My previous post on The Paradox of Death is a bit more stream of consciousness than I had intended. That is one of the things that happens when writing about thinking existentially. I know I am going to have to reassess what I wrote; there are a lot of good thoughts in there, but I’m not surprised if people find it difficult to read. I had an idea and just could not hold it in a firm grasp, so the result is a bit of a train-wreck.

For a long time, that was what I tended to write most, when I kept a journal. The problem is not that I do not think clearly, but rather that I could never write fast enough to keep up with my thoughts. That is something I have often struggled with as a writer.
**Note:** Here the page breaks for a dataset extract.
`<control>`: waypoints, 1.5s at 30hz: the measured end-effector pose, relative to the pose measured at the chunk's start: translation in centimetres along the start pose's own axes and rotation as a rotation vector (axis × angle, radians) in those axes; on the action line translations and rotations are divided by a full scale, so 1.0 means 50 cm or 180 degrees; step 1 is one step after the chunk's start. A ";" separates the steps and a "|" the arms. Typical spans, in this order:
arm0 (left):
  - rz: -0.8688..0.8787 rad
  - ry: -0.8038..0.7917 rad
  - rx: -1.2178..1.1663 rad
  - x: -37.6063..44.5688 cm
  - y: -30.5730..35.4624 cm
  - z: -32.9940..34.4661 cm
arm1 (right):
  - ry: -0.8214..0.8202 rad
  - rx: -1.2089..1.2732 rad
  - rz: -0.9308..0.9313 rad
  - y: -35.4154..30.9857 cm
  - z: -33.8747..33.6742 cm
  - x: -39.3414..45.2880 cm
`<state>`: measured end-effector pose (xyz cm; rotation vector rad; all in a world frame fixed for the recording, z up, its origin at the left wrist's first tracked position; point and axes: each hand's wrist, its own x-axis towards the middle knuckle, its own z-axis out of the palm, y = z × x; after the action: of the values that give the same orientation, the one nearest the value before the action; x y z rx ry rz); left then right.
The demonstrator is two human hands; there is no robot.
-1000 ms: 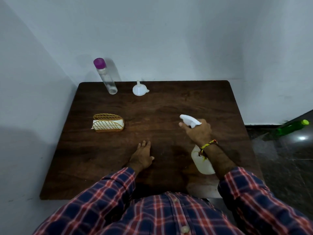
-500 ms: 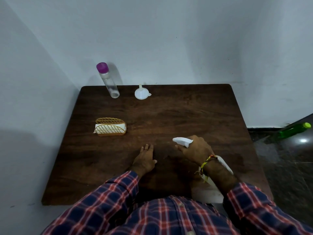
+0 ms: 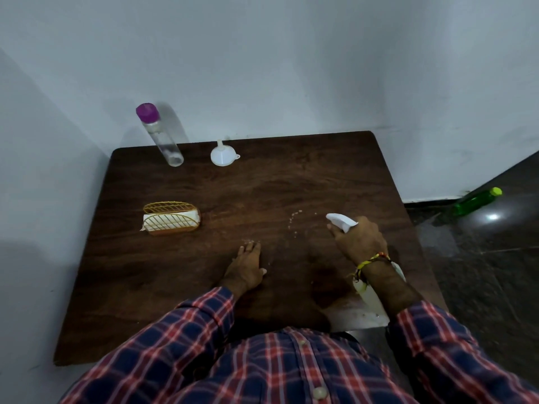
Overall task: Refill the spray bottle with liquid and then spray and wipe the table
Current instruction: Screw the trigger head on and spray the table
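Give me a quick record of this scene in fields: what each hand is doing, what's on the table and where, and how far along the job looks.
right hand: gripping the white spray bottle, nozzle aimed left over the table
left hand: flat on the table, empty
droplets: scattered on the wood ahead of the nozzle
clear bottle with purple cap: far left corner, upright
funnel: beside that bottle, spout up
napkin holder: left side, holds white napkins
green bottle: on the floor, right
stage: spraying begun; wiping not yet started
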<state>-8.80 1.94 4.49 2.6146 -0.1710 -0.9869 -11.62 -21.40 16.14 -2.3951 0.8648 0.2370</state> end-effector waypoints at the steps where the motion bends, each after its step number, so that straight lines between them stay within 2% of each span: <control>1: -0.0001 -0.0011 0.0024 0.002 0.004 0.001 | -0.0004 0.0038 -0.0086 0.000 0.000 -0.002; 6: -0.0072 -0.0004 0.0167 0.010 0.011 0.007 | -0.0204 0.0103 -0.0884 -0.017 0.025 -0.026; 10: -0.0080 -0.0003 0.0180 0.011 0.013 0.008 | -0.0251 -0.0117 -0.0822 -0.026 0.033 -0.039; 15: -0.0109 -0.0007 0.0107 0.013 0.007 0.004 | -0.0426 -0.0122 -0.0209 0.015 0.022 -0.020; 18: -0.0143 -0.0031 0.0085 0.018 0.011 0.004 | -0.0416 -0.0031 -0.0086 0.043 0.015 -0.015; 23: -0.0262 0.0002 0.0102 0.042 0.027 -0.017 | -0.0123 0.0491 -0.0581 0.058 0.022 0.012; 30: -0.0564 0.0152 0.0111 0.108 0.023 -0.094 | 0.0100 0.1125 -0.1085 -0.015 0.023 0.064; 34: -0.0645 0.0162 -0.0049 0.135 0.004 -0.110 | 0.0050 0.1280 -0.1180 -0.040 0.023 0.094; 38: -0.0611 0.0264 -0.0093 0.151 -0.016 -0.098 | -0.0253 0.1313 -0.1218 -0.052 0.016 0.127; 45: -0.0802 -0.0049 0.0034 0.180 -0.021 -0.125 | -0.0258 0.1740 -0.1313 -0.103 0.027 0.211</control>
<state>2.08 2.55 2.91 2.6849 0.1543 -1.0895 -0.18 -23.00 13.73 -1.9686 0.3225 -0.0614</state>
If I could write half as fast as I think, I would probably have finished most of the projects I’ve started.

In the time it takes me to write a chapter, I can work out the details of an entire book, and by the time I finish another chapter or two, I have revised the story enough in my mind to make what I have written obsolete.

It is so much easier to juggle a universe in my head, and the ideas and inspirations I get come swift enough to make even a simple story overcomplicated. I have tried sketching out outlines and racing after my muse to churn out a rough draft, and I almost always get left in a cloud of dust. It is so rare that I have the time I need to get through that first marathon of sprint writing that I eventually got in the habit of writing nothing for months on end while I let my ideas and inspirations stew long enough to form into something reasonably solid and consistent.

I am going to put up a couple of chapters from a draft I started about a year before The Eve of Paradox that I really liked, but which I was not able to hold onto through the process of chasing my muse. I do not recall if I had a title in mind when I was writing it, so it will be posted under “Untitled Efforts.” I am still working on a new idea; I found these chapters while reviewing older work I might be able to fit into my current project. Since I have not published anything, many of my efforts have been based on versions of the same characters, so it isn’t hard to do.

The biggest problem I have, when trying to draw from my writing archive, is that I have more than enough plot material for several complete series. I end up having to narrow my focus down to one or two plot threads, and because of their position in the greater story arc, I also have to create a book length story arc to fit them into.

Thus, I end up working on a different story than the one I set out to write initially. That makes the writing process both exciting and interesting, but it has not helped me much with getting published! Most of the time, it is just one of those things that derail my writing efforts to leave me with an unfinished manuscript and an itch to be writing something else.